Poseł PiS Marek Suski przedstawił projekt, który zakładałby, że 80 proc. puszczanej w radiu muzyki stanowiłaby muzyka polska.
– Wychodzimy naprzeciw oczekiwaniom, marzeniom niektórych, słyszałem, że niektórzy marzyli, żeby taka zmiana. Jest to ustawa, która zmienia ilość polskiej muzyki w polskich mediach. Do dziś było 30%, ustawa przewiduje 50% miesięcznego czasu nadawania programie utworów muzyczno-słownych. Proponujemy 80% w godzinach 5 rano-24. Tutaj jest jeszcze jeden element.

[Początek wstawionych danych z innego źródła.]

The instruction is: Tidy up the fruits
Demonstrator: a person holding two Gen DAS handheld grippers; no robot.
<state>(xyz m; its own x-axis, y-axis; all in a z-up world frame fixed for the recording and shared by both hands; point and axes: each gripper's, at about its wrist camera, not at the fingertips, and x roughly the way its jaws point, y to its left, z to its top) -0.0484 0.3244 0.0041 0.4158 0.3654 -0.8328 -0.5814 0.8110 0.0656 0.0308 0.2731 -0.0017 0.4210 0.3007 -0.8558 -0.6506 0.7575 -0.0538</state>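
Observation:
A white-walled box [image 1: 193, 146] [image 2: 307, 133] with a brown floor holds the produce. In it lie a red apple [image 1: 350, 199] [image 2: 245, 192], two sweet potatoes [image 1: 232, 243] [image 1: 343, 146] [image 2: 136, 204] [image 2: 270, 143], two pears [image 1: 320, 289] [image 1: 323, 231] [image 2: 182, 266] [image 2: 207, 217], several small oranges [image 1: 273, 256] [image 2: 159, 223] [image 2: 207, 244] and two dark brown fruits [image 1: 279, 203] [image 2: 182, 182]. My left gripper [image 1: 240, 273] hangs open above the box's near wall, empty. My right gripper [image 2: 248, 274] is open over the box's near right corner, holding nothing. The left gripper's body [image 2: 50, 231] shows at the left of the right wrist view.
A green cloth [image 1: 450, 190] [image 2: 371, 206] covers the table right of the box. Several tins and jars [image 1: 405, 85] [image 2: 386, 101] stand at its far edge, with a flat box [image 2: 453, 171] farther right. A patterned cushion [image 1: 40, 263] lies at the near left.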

Taki bonus dla debiutantów, czas antenowy z zespołów czy utworów muzycznych, które byłyby zespołami debiutanckimi bądź utworami debiutanckimi, będą liczone jako 300% czasu antenowego. Myślę, że to będzie też pomocą i zachętą, żeby nowe utwory, nowi wykonawcy czy nowe zespoły mogły wychodzić na rynek. Jest to rozwiązanie podobne jak w niektórych innych krajach UE, podobne jak np. we Francji. W tych krajach mówi się, że ich kultura jest niezwykle cenna, ważna – powiedział Marek Suski na konferencji prasowej w Sejmie.
– Mam tutaj podpisy posłów, głownie PiS, ale też rozmawiałem z innymi parlamentarzystami i mówią, że są za takimi rozwiązaniami – dodał Suski.
Marek Suski jest wiceprzewodniczącym sejmowej komisji kultury i środków przekazu, a także szefem rady programowej Polskiego Radia.
Ile polskiej muzyki jest w radiu?
Według danych Krajowej Rady Radiofonii i Telewizji z 2019 roku, opartych na sprawdzaniach nadawców 328 stacji, muzyka w języku polskim zajmowała średnio 40,4 proc. łączne czasu nadawania piosenek. O 0,4 pkt. proc. więcej niż przed rokiem. W godz. 5-24 ten udział wynosił 68,2 proc.
Oprócz grającego tylko muzykę po polsku Radia Wawa częściej polsko niż obcojęzyczne piosenki nadawano w Radiu Pogoda (76,4 proc.) oraz rozgłośniach społeczno-religijnych (56,6 proc.). W stacjach Polskiego Radia ten udział wyniósł 44,3 proc. W komercyjnych rozgłośniach ogólnokrajowych – 34,5 proc., w Radiu Plus – 33,5 proc., a w Meloradiu – 33 proc.
Wszystko zaczęło się od Kukiza
O większą obecność polskiej muzyki w radiu apelował w 2020 Paweł Kukiz. Rozmawiał nawet na ten temat z premierem Morawieckim.
W Polsce muzyka polska jest grana w nocy i ma znacznie mniejszy udział w całości prezentowanej muzyki niż np. we Francji. Dlatego chcieliśmy – i to zaproponowałem już premierowi – żeby zastanowić się nad tym, czy media publiczne nie powinny wziąć wzoru z ustawy medialnej francuskiej – zaznaczył Paweł Kukiz. – Może trzeba się zastanowić i zastosować podobne rozwiązania względem polskich wykonawców – dodał.
W marcu 2020 roku Związek Zawodowy Muzyków RP miał napisać list do wszystkich rozgłośni w Polsce z prośbą, aby nadawać polską muzykę ze względu na pandemię, która uniemożliwia koncertowanie.